Душеньки-подруженьки, –
Пейте пиво да медок!
Ждите гостя, ждите:
Гость тот не далек –
Из страны далекой
В терем ваш притек.
 
   Из прихожей двери вели в зал да в Феклы Матвеевнины покои; из залы испуганно глянуло обвислое лицо самой, со свечою в руке; из противоположной двери выставились две старухи (мещане же шептались за дверями); у всех вытянулись лица: дух Луки Силыча невидимо бился в изорванных свечами лоскутьях тьмы, угрожая бедою; но вот Аннушка приоткрыла дверь, тревожней заверещали старицы в темном провале двери; пуще шукнули за дверьми мещане, будто желтые листья, влекомые мглой, когда ветер сорвет их и затерзает в воздуха вздохах – там, за дверьми, их умиленные лица истаяли в улыбке; все склонились пред распахнувшейся дверью, когда нищий попрал порог, величаво пристукнув тяжелым посохом; прыснули темные кудри его из-под белой поганки; прыснули темные очи его из-под опухлых век; прыснула светом голубь-птица на пороге того дома: благодать снизошла в дом…
   И когда Абрам протягивал братьям и сестрам заскорузлую свою, в тьме измокшую руку, радуясь, что покой и мир ожидает его после многих холодных верст, после многих бесплодных пространств, – там, за Абрамом, за птицей там голубем, – там, в безначальной тьме, еще ничего нельзя было разобрать, но уже что-то было: оно топотало на ступеньках крыльца – как безначальная тьма, как безначальный покой; вот и оно показалось в прихожей: что-то хворое, жалкое повлеклось за нищим; хмуро вошло оно, будто утаивая принесенную сладость в образе угрюмом – сам столяр строился из тьмы; он протянул свою хворую руку – бросилось его в упор лицо, но снилось им, что лица тут нет, а все только морщинки да смутные черточки; только из-за лица, как из бессмертных, зазвездных далей, не очи, – а теплый удар света вошел в их сладко вздыхающие груди… Митрий Мироныч пожаловал в новых своих сапогах (это их-то он, кряхтя, натягивал на ноги: оттого и не сразу вошел вслед за нищим), обратился к ним общим поклоном; и жадно старухи увлекли его прочь ото всех, чтоб не рассеялся он, чтоб с молитвой он до вечера мог собраться – ревниво вели через сад, через хлюпающие лужи грязи: фонарь слепо мигнул на дворе, потом он мигнул из-за яблонь: огонек постоял вдалеке, в глубине – у бани; и огонек погас: во тьме провалился столяр со старухами. С приходом столяра все разошлись: пора было сосредоточиться; одиноко сперва помолиться молитвой, отмыть свою душу от вседневной суеты. И опять по парадным комнатам прошуршала купчиха, просияла свеча – все померкло, ослепло, оглохло: мир отошел прочь, и во мгле рассеялись стены.

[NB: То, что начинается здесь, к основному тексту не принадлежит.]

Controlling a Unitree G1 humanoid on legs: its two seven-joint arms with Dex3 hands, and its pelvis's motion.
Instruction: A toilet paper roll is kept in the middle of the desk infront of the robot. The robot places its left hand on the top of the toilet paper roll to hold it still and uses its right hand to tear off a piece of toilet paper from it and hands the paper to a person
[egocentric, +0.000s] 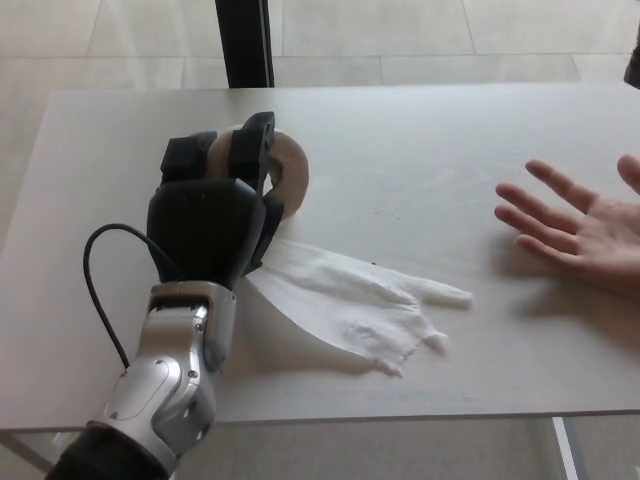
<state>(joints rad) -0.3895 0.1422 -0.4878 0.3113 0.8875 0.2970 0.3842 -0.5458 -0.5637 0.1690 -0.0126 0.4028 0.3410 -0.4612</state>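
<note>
Left hand (208, 215) clamped atop roll (285, 172) | right hand out of view | loose paper (355, 300) beside my left hand | I'd pinch it, tear sharply toward person's palm (590, 225).

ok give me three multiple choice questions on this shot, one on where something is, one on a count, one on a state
1. Where does the loose sheet of toilet paper lie?
A. on the desk, trailing from the roll toward the robot's right
B. in the person's palm
C. on the floor

2. How many robot hands show?
A. none
B. one
C. two

3. How is the person's hand held?
A. in a fist
B. gripping the roll
C. open, palm up, fingers spread

Answers: 1 A, the sheet lies flat on the desk beside the toilet paper roll. 2 B, only the left hand shows, resting on the roll. 3 C, the palm faces up and holds nothing.
</note>
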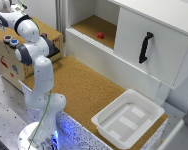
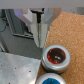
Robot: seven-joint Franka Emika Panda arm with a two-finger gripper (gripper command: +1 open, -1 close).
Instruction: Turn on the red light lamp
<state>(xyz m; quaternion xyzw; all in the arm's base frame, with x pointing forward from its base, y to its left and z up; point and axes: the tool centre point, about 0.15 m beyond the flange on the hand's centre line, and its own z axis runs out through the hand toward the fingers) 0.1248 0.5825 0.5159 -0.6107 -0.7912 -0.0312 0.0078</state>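
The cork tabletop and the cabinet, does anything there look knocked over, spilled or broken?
Nothing stands out. The white tray sits flat on the cork tabletop, the small red object rests in the open cabinet, and nothing looks spilled or damaged.

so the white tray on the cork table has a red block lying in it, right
Not quite. The white tray on the cork table holds no block; the exterior view shows it empty. The small red block sits inside the open compartment of the white cabinet, beside the door with the black handle.
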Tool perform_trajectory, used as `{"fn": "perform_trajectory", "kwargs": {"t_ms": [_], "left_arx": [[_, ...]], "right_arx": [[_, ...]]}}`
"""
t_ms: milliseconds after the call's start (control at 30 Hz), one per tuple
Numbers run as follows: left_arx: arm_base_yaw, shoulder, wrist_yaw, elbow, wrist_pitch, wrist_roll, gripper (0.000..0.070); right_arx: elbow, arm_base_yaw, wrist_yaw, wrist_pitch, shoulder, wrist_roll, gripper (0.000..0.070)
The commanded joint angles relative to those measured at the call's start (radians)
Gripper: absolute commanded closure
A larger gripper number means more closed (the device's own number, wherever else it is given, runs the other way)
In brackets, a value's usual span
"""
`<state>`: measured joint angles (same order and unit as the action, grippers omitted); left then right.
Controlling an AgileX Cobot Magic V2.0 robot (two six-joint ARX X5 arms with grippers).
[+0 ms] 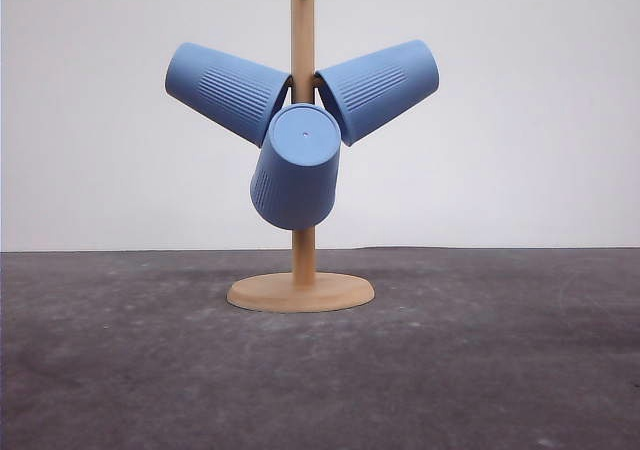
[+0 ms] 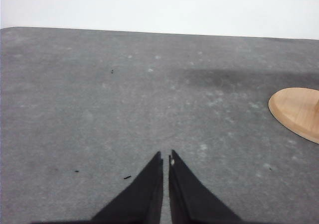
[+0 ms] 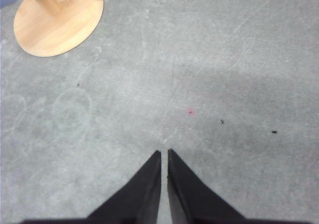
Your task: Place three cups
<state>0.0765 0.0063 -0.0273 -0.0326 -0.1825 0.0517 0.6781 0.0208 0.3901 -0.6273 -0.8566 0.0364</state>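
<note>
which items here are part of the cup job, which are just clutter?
Job: left cup, right cup, front cup, all hung on the wooden stand.
Clutter: no loose objects; just dark specks and a pink dot on the grey table.

Wooden post (image 1: 302, 30) runs out of the front view's top edge; its upper end is unseen. The front cup (image 1: 296, 168) hides the post's middle section. The round base (image 2: 298, 112) is cut by the left wrist view's edge.
</note>
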Motion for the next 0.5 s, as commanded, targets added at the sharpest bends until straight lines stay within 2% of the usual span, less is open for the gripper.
{"fn": "perform_trajectory", "kwargs": {"t_ms": [0,300,467], "left_arx": [[0.002,-0.002,0.001,0.020,-0.005,-0.010,0.0700],[0.002,-0.002,0.001,0.020,-0.005,-0.010,0.0700],[0.002,-0.002,0.001,0.020,-0.005,-0.010,0.0700]], "right_arx": [[0.008,0.002,0.002,0.007,-0.003,-0.003,0.0683],[0.008,-0.001,-0.006,0.011,0.000,0.001,0.0684],[0.003,-0.016,-0.120,0.051,0.106,0.075,0.0685]]}}
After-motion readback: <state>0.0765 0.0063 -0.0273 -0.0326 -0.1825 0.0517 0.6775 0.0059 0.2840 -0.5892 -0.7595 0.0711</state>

   И опять зезенькал звоночек; в темных моргала покоях свеча; строились, возникли в свете стены; тень Луки Силыча жалобно билась в углах; в прихожей стояли мещанки, мещане, градские мещаночки; простаивали в прихожей, пропадали, уведенные чьей-то рукой в чей-то покой. А уж с Паншиной улицы к Ганшиной снова подплыли старухи – и ломились, и стучали зонтиками в ворота… В отдельном флигельке, недалеко от ворот, где помещалась дворницкая, и в самой дворницкой, – кипел самовар; за самоваром, вымытый уже и распаренный, сидел нищий; он лукаво подмигивал на мглу, потягивая из блюдечка китайскую влагу, – и говорил Ивану Огню, который угрюмо колупал пред Абрамом большой свой нос и тревожно посапывал:
   – Что, братец, будешь и нонече вкруг бани гудеть колотушкой – чертей выгонять да с драконом бороться, когда в бане мы на молитву все встанем, – можно сказать? – добавил он, неизвестно что разумея этим «можно сказать».
   А колотушка лежала на лавке; над колотушкой клонился Иван Огонь своим волчьим, чего-то раз навсегда перепуганным лицом; всего неприятнее в этом лице было вовсе не то, что оно – волчье, но то, что волчье это лицо внизу кончалось до ужаса красным клоком волос, и кончалось оно сверху – до ужаса красным вихром; был он в белой рубахе с красной под мышкой заплатой; неизвестно чего, но чего-то раз навсегда испугался Огонь; всего вероятней, его напугал столяр, показавши однажды на мглу и на хохот во мгле злого ветра; с той поры и открылось Огню, что черт – есть; душу свою Иван отдал, чтоб истребить эту пакость, в чем бы она, пакость, ни означалась; аки огнь поедающий, свирепо расхаживал по белу свету Иван, ратоборствуя с геенной; и неспроста, видно, столяр пристроил его ночным сторожем здесь, в этом доме. Злую силу видел Огонь и во мгле; как завидит он что, колотушкой взмахнет, колотушка зальется – колотушки той больно боялись бесы; только недавно что-то сам к Ивану дракон припожаловал, как светать уже стало; бился с драконом, бился Иван – сам не помнит, что было: только едва не подпалил дворницкой; так Огонь чуть-чуть не обратил и дом Еропегина, и усадьбу, и службы в геенское пламя.
   В последнее время – шепнул ли кто, сам ли дошел – крепко стал призадумываться сторож над тем, что есть строгий хозяин его, Лука Силыч: не драконово порождение ль? Попризадумался, но молчал и еще более супился и без того насупленным он лицом (видно, недаром тот, кто посмотрит на ужас геенский, сам легкий отсвет геенны на лице своем носит; такой отсвет почил на Иване).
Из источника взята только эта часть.